> _Task directions_:
The required output is every line from the beginning of the entries below through the line that includes "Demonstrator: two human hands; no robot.", copied exactly.

> _Provided information_:
##############################

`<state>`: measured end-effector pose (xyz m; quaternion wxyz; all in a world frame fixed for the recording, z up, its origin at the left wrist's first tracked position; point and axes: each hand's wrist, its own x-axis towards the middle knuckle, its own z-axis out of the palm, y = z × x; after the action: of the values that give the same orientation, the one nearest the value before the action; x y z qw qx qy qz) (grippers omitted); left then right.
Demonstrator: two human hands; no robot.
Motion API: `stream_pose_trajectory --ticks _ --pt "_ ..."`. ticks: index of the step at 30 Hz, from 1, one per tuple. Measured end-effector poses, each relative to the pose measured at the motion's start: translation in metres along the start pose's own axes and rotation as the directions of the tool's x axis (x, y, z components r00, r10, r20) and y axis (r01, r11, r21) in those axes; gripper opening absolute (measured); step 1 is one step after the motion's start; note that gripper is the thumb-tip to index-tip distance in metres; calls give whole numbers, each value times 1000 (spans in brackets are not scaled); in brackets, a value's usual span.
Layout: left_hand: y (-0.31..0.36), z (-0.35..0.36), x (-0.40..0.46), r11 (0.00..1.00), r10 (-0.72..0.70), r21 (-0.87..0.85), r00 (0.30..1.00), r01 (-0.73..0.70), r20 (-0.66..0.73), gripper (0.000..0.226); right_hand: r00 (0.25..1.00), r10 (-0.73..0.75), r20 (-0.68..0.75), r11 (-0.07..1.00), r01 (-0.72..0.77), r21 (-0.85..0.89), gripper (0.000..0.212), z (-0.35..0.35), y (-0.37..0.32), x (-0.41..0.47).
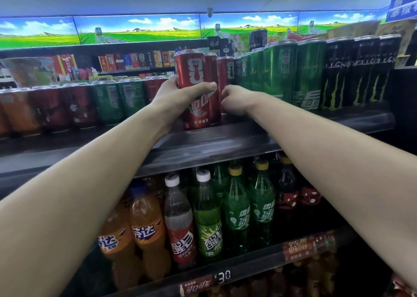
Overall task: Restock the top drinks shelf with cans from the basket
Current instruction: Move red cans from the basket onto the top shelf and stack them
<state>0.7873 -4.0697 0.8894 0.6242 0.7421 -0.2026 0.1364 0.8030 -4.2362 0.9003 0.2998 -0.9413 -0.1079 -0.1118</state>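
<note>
My left hand (178, 96) grips a tall red cola can (194, 71), upside down, standing at the front of the top drinks shelf (203, 139). More red cans (226, 71) stand right behind and beside it. My right hand (237, 101) is curled against the lower part of those red cans; its fingertips are hidden, so whether it holds one is unclear. Green cans (279, 69) and black energy-drink cans (352, 71) fill the shelf to the right. The basket is out of view.
Blurred red and green cans (106, 100) line the top shelf to the left. Below, a shelf holds orange, red and green soda bottles (207, 215) behind a price rail (223, 276). Boxed goods (135, 61) stand farther back.
</note>
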Motion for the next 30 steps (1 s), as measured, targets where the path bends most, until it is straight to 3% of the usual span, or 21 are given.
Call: stream_pose_trajectory --ticks 4,10,14,19,21,30 --pt "1 1 -1 1000 -12 9 1000 12 -11 48 997 -34 74 999 35 -2 45 3 1 3" --pt "1 0 -1 1000 -5 16 1000 5 -9 62 990 -47 -130 978 72 196 27 -5 1 -11" --pt "2 1 -2 1000 -8 21 1000 9 -20 58 993 -84 -87 940 107 325 27 -9 -4 -33" --pt "5 2 -6 999 -18 41 999 20 -33 48 984 -52 -173 932 110 346 11 -6 -4 -42" --pt "6 3 -7 999 -22 49 999 24 -37 44 990 -88 -114 921 125 369 23 -5 -5 -43" --pt "8 4 -8 992 -81 98 997 82 -15 36 991 -133 18 981 129 147 57 3 -5 -33"
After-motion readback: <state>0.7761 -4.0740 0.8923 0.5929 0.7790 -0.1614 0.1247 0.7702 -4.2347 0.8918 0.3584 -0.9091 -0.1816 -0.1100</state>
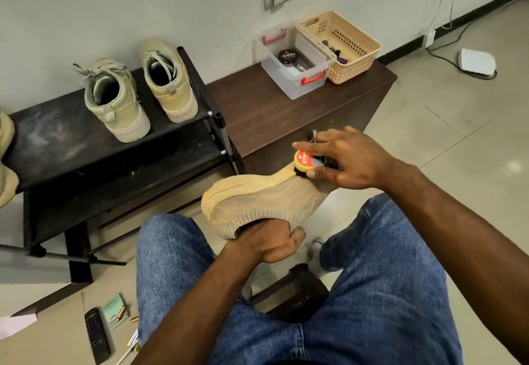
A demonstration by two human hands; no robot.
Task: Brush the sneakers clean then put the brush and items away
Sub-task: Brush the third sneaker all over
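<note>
The right hand's (347,160) fingers curl over a small shoe brush with a yellow wooden back and red label (305,160), gripping it; its dark bristles press on the sole edge of a tan knitted-mesh sneaker (263,200); the left hand (267,240) is pushed into that sneaker's opening, fingers clenched on its collar, holding it above the person's blue-jeaned knees; beyond, a pair of pale green-beige high-top sneakers (137,94) stands on a black shoe rack (57,141); on the dark brown wooden cabinet (257,112) sit, just beside each other, a clear plastic box with red handles (294,62) containing a round black polish tin (289,56), and a beige perforated plastic basket (343,46).
</note>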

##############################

> _Task answer_:
`<state>`: measured end-effector pose (xyz m; quaternion wxyz; all in a world frame fixed for the recording, z up, its origin at the left wrist's first tracked position; point and axes: each hand's wrist, its own x-axis towards the middle knuckle, its own z-axis out of the palm, y = z × x; after the action: of the values that give the same orientation, the one nearest the value before the action; x y z qw qx qy qz) (grippers omitted); left then right.
Demonstrator: two human hands; no robot.

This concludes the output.